Problem to work on: Below is a listing to transcribe in full and exactly; keep the pictures out.

- - - -

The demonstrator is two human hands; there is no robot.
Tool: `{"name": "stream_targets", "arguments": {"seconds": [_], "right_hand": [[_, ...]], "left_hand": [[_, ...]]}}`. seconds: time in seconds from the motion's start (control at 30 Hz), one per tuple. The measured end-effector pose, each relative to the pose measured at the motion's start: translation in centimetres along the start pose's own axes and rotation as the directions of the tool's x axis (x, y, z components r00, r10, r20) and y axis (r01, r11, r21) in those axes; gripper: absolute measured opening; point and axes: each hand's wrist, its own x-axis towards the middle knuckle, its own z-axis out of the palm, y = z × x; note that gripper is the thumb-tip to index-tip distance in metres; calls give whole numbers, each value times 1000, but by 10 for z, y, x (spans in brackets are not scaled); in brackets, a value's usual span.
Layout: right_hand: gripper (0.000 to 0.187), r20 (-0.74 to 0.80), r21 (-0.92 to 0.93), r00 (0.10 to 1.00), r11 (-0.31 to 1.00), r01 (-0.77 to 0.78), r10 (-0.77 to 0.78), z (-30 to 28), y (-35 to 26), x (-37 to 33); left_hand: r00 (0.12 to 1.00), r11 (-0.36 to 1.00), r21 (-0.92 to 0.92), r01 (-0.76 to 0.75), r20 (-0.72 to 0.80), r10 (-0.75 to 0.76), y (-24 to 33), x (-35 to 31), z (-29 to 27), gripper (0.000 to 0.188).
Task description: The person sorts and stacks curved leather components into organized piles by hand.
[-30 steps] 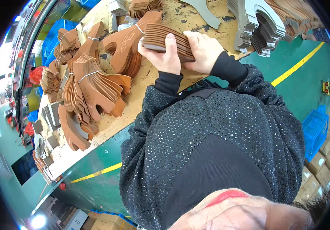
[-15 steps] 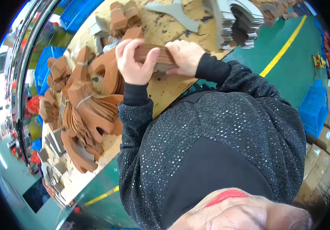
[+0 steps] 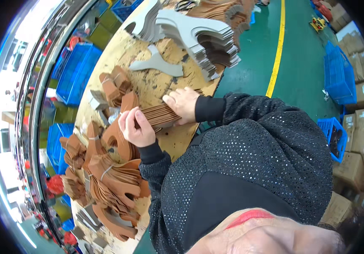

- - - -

Result of the task:
The demonstrator is two human hands; there is no robot.
Tool: `{"name": "stream_targets", "arguments": {"seconds": [_], "right_hand": [[_, ...]], "left_hand": [[_, ...]]}}`. seconds: time in seconds from the motion's start (control at 30 Hz), one per tuple. The measured end-effector pose, each relative to the pose measured at the motion's start: translation in centimetres along the start pose's own axes and rotation as the directions of the tool's x axis (x, y, z components r00, r10, r20) and y axis (r01, r11, r21) in those axes; gripper: absolute measured opening; point and axes: each hand's wrist, its own x-axis towards the middle knuckle, its own z-axis out of the palm, y = z × x; note that gripper is the thumb-tip to index-tip distance in metres; calls give whole numbers, each value times 1000, but by 10 for z, y, x (spans in brackets are not scaled); in brackets, a value's usual span.
Layout: right_hand: gripper (0.000 to 0.187), r20 (-0.74 to 0.80), r21 (-0.92 to 0.93), r00 (0.10 to 1.00), r11 (-0.31 to 1.00), r01 (-0.77 to 0.78), r10 (-0.77 to 0.78), z (-30 to 28), y (-35 to 26), x (-37 to 33); left_hand: r00 (0.12 to 1.00), r11 (-0.36 to 1.00), r21 (-0.92 to 0.92), r01 (-0.76 to 0.75), r20 (-0.72 to 0.80), r10 (-0.75 to 0.76), y (-24 to 33), x (-35 to 31), z (-29 to 27), gripper (0.000 to 0.188).
Task description: The person sorts and stacks curved leather components into organized piles by hand.
[-30 steps] 
[-15 steps] 
[+0 steps] 

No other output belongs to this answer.